What is expected: After reading the data below, copy out every line that contains the word "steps".

Data for analysis:
════════════════════
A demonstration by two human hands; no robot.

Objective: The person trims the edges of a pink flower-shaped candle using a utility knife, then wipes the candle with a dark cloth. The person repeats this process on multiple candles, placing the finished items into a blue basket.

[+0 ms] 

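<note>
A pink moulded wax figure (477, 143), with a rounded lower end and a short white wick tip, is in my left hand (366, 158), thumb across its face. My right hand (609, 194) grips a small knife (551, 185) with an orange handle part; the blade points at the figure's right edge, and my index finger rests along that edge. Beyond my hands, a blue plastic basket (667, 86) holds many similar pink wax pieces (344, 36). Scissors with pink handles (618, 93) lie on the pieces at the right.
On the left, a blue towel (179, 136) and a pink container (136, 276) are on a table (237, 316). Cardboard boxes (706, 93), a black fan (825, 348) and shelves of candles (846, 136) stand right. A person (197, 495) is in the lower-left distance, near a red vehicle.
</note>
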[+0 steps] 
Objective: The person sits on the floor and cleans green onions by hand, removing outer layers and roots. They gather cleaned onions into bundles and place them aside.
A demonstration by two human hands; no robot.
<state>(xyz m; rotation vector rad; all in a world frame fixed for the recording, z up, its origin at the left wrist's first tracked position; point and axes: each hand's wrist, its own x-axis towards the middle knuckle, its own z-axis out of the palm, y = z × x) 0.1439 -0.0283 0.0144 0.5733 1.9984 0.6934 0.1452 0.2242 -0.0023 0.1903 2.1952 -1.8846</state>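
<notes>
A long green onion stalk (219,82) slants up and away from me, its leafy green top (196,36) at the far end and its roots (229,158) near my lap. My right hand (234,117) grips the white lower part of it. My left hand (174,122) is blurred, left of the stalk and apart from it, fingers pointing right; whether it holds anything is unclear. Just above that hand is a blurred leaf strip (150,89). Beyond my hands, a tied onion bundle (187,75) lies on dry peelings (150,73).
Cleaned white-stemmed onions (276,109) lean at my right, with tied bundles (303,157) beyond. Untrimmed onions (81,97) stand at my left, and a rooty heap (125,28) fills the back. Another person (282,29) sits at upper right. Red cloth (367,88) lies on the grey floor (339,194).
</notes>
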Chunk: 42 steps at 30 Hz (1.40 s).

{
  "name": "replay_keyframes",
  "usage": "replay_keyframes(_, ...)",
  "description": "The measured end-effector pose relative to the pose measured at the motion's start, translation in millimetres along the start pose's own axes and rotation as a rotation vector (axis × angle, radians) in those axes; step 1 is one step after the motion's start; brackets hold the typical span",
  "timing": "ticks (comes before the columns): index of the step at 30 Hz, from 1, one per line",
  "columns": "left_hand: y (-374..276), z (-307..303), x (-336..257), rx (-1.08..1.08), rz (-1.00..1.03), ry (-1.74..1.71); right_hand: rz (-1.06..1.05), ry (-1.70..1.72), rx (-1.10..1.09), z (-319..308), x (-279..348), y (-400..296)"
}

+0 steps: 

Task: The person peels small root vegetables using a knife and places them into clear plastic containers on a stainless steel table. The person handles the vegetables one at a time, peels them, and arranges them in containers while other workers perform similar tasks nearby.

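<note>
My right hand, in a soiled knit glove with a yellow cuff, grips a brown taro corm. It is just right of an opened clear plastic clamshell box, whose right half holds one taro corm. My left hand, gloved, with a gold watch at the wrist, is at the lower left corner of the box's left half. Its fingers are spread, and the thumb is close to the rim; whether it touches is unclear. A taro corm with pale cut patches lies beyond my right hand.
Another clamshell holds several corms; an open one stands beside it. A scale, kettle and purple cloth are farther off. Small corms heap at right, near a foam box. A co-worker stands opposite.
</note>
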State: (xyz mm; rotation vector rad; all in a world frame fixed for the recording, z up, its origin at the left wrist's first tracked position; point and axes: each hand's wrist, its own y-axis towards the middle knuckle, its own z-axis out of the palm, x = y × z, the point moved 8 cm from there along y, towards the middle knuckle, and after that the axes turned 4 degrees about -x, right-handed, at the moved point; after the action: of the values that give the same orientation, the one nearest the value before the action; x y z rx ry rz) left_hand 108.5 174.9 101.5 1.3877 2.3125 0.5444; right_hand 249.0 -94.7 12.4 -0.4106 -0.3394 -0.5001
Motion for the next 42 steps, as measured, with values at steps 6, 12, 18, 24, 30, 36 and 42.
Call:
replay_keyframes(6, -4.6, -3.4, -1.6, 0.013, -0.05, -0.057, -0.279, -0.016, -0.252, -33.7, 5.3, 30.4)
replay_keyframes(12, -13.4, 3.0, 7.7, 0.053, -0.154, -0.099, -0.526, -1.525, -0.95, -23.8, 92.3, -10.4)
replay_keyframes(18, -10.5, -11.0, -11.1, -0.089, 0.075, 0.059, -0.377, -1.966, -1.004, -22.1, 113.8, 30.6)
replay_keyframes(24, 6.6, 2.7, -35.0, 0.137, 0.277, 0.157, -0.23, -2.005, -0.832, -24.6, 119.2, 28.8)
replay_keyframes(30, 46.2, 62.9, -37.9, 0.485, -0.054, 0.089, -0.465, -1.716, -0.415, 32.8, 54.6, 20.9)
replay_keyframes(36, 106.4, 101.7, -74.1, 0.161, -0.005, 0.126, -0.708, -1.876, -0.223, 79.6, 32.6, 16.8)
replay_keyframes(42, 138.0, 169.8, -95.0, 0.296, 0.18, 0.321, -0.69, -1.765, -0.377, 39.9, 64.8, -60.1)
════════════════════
Worked solution:
[+0 steps] 
Chunk: 42 steps at 30 Hz (1.40 s).
+0 steps: 
Motion for the next 42 steps, as measured, with values at steps 6, 12, 18, 24, 30, 36 and 42.

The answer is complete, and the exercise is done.